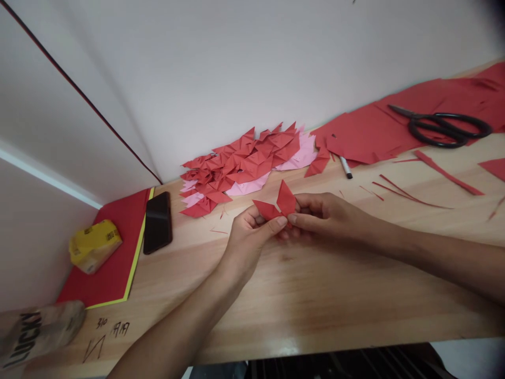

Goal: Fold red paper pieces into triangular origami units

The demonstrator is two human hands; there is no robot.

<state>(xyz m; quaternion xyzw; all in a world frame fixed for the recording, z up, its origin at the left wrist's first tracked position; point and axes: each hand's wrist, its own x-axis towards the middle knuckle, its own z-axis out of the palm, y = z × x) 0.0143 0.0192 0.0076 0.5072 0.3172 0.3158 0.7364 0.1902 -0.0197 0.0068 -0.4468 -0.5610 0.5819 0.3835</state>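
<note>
Left hand [254, 226]: we pinch the paper [286, 197] by its left side, thumb against fingers.
Right hand [321, 210]: we pinch its right side likewise.
Paper: red, folded, two tips up, between our hands over the table [335, 295].
Phone [158, 223]: to our left.
Pile [256, 163]: red and pink, by the wall [236, 68].
Scissors [418, 117]: on red sheets [359, 137], to our right.

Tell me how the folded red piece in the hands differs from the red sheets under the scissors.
The folded piece is held in the left hand and right hand; the red sheets lie on the table. The folded piece is smaller, with two pointed flaps; the red sheets are larger and mostly flat. Both look red.
</note>
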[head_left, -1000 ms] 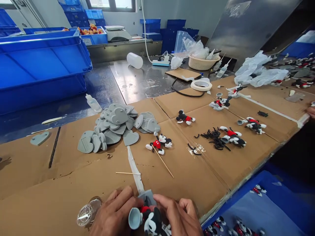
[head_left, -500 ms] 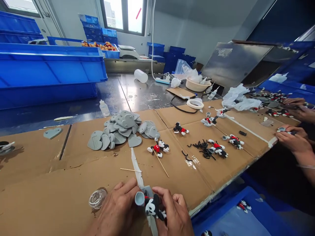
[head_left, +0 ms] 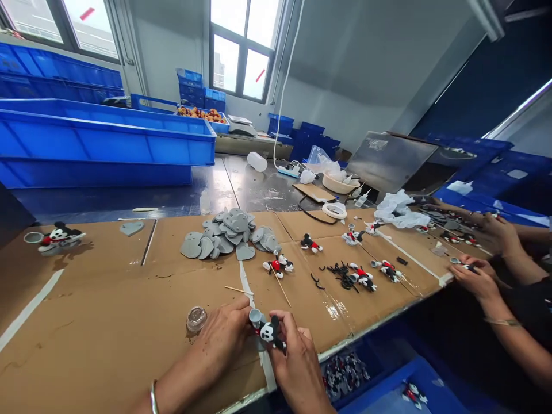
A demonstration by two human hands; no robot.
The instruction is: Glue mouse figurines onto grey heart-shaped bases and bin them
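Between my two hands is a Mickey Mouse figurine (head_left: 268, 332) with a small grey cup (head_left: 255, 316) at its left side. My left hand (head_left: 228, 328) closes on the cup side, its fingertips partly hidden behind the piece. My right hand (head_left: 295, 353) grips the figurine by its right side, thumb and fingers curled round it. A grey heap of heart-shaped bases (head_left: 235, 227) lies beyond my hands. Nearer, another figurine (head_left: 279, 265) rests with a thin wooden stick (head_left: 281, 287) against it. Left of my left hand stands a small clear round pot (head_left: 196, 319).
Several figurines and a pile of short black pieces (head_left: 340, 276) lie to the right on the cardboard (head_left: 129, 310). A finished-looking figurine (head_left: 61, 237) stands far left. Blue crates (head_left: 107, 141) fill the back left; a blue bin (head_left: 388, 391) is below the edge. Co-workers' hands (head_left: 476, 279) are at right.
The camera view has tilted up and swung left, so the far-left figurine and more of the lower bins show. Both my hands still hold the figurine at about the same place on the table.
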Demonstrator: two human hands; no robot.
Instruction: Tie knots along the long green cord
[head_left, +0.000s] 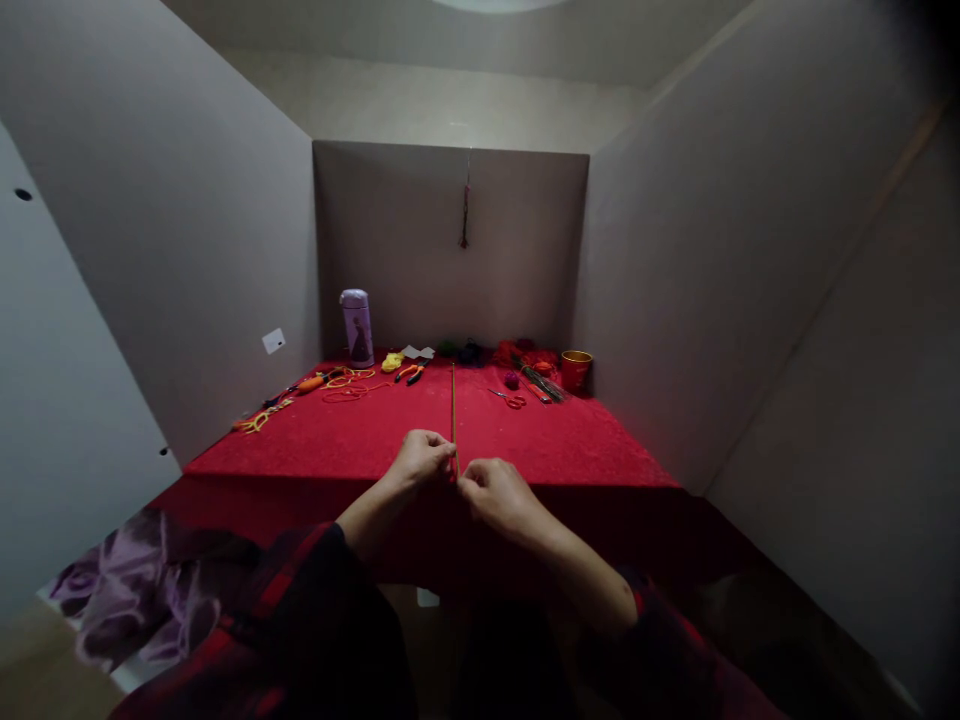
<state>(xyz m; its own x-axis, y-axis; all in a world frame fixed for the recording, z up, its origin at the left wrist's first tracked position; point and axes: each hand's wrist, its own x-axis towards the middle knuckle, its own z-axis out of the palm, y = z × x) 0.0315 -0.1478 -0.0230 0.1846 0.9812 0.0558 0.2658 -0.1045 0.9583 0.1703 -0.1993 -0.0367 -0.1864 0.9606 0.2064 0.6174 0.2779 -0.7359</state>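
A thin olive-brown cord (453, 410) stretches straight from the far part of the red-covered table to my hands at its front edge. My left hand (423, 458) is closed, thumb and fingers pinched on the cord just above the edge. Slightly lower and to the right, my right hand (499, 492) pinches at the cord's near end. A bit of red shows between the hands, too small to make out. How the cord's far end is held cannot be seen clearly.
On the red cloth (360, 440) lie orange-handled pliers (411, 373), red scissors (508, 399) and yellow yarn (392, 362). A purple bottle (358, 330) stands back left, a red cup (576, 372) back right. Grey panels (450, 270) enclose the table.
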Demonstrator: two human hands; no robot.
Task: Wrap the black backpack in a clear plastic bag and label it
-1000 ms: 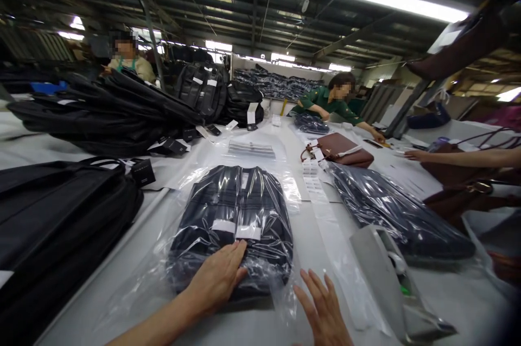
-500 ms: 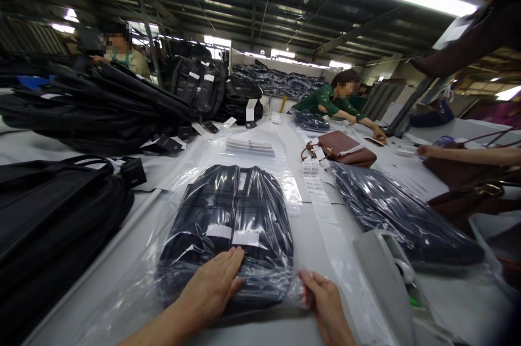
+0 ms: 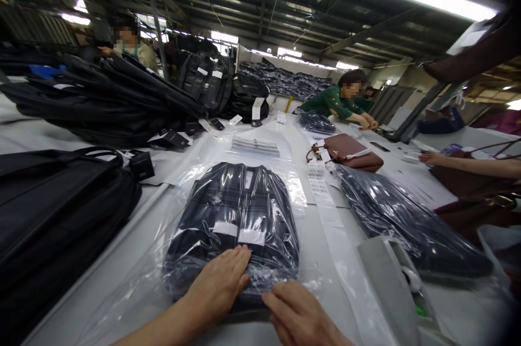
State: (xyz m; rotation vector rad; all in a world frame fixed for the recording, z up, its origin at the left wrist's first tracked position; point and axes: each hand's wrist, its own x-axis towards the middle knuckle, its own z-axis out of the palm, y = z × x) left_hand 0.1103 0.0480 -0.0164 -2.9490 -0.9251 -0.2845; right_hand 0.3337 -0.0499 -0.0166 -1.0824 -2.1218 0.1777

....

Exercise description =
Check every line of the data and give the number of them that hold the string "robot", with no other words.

Answer to this exercise =
4